Only you know what they're like but from what you've said about them I think I'd be inclined to tell them. If you think they can understand what the condition is about and not wallow in their own misinformation then i'd definitely tell them.
Thanks for all your input! Seems there is a wide variety of responses.
Well, it turns out they already knew!
We gave them the speil and they asked questions like 'how does he cope in social situations? How does he react to changes in routines?'
I finally said, 'so, the name of the condition is Autism'. MIL said' yes, we thought so. FIL suspected it and we read about it on the internet but felt you would tell us when you were ready"
I nearly fell off the sofa- they are in their 70s- I had no idea they could google!
We talked all about PECS and the GFCF diet and they were just great. They love him and he loves them. They are going to babysit both boys while we do the early bird course and they have taken all the literature I took for them to read.
As for my parents, they didn't even call when DS2 was hospitalised as he had swine flu and asthma, so I don't think they'd notice any quirks. i might just mention it in passing in 6 months time and infer that I've told them and they forgot.
So pleased that the PiLs reacted well, that's great news.
Thank you! I was nervous but all went well. They are so supportive.
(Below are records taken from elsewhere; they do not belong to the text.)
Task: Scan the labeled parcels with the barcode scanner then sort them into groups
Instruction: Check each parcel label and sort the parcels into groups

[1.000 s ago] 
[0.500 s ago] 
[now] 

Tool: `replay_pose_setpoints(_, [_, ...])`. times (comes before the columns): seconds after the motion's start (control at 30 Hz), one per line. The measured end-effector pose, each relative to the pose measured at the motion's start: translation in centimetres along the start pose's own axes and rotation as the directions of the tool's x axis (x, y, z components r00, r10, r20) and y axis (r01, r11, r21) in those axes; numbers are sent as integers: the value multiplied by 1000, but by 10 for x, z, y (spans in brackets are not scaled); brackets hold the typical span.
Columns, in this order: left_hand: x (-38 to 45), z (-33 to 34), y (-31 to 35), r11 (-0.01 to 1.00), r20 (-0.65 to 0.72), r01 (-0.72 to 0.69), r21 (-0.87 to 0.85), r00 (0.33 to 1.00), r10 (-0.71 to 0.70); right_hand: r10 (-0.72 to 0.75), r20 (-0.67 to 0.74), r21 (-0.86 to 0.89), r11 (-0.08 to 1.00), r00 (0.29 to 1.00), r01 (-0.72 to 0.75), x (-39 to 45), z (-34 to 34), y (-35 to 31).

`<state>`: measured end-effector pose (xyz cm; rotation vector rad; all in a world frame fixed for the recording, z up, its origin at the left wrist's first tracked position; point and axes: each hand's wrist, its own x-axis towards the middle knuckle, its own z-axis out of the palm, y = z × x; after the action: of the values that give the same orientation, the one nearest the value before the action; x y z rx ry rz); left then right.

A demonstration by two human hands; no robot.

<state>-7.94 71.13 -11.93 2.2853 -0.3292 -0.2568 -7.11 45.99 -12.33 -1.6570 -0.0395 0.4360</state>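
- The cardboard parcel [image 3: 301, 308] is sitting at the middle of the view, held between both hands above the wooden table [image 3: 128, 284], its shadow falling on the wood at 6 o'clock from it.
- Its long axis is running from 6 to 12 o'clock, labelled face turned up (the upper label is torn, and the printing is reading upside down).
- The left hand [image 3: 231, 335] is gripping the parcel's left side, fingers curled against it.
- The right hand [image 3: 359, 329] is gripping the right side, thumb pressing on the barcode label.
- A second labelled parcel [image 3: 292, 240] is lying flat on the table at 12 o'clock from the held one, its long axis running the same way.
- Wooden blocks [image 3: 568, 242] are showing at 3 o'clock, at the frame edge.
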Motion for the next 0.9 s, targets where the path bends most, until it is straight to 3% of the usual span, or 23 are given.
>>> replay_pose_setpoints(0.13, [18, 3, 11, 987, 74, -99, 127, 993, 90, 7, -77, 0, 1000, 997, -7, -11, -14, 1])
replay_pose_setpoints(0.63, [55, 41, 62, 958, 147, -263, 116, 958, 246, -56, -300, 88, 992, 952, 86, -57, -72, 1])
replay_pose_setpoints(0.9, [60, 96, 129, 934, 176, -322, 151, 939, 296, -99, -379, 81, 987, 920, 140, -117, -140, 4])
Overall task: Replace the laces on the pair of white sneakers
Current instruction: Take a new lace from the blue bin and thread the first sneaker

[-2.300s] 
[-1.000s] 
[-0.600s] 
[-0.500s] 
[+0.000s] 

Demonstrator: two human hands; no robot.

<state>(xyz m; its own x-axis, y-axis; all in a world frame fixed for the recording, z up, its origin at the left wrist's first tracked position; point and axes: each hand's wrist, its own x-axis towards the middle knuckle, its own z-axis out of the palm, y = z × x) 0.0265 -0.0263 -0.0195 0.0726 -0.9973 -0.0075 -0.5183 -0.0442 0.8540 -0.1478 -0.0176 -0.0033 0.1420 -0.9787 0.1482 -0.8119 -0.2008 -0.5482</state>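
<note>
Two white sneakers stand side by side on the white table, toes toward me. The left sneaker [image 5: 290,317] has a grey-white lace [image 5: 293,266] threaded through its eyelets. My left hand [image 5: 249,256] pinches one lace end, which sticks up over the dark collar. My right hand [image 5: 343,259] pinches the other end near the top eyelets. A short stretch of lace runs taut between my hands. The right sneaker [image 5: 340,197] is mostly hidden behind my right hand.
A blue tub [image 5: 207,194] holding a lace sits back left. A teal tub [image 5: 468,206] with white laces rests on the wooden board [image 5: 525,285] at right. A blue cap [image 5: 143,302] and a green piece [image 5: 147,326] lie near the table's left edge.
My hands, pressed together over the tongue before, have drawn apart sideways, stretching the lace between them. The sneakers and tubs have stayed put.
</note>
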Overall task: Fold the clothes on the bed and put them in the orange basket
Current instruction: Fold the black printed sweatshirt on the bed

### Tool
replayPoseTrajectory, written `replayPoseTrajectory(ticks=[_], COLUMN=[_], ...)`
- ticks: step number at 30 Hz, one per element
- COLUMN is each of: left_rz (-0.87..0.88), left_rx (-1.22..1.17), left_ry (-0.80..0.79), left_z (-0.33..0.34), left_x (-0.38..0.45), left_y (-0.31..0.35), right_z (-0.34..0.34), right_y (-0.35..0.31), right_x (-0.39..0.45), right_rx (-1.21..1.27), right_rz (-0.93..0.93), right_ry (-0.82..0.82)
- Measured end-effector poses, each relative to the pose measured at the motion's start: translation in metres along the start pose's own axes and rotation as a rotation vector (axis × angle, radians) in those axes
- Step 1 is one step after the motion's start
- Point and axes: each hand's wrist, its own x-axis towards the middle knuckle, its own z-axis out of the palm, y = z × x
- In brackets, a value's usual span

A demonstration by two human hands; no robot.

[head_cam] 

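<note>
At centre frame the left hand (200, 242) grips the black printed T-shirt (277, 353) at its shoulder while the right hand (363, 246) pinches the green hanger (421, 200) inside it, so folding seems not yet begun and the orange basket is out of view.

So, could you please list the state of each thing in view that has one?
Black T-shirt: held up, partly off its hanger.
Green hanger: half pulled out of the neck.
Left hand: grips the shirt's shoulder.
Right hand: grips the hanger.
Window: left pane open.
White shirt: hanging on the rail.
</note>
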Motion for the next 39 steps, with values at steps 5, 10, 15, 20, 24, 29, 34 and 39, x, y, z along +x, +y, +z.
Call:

I'm loving some of the very random replies further up- the walking round the edge of the room tickled me. Where do people get these ideas from?!
Oh wow, that's great news. With understanding and support like that you can be very optimistic about your ds' future.
Consistency of approach is SO important for keeping the calm and teaching new skills.
I was all tearful when you said they already knew. Bless them.
That's great news, you're so lucky to have them.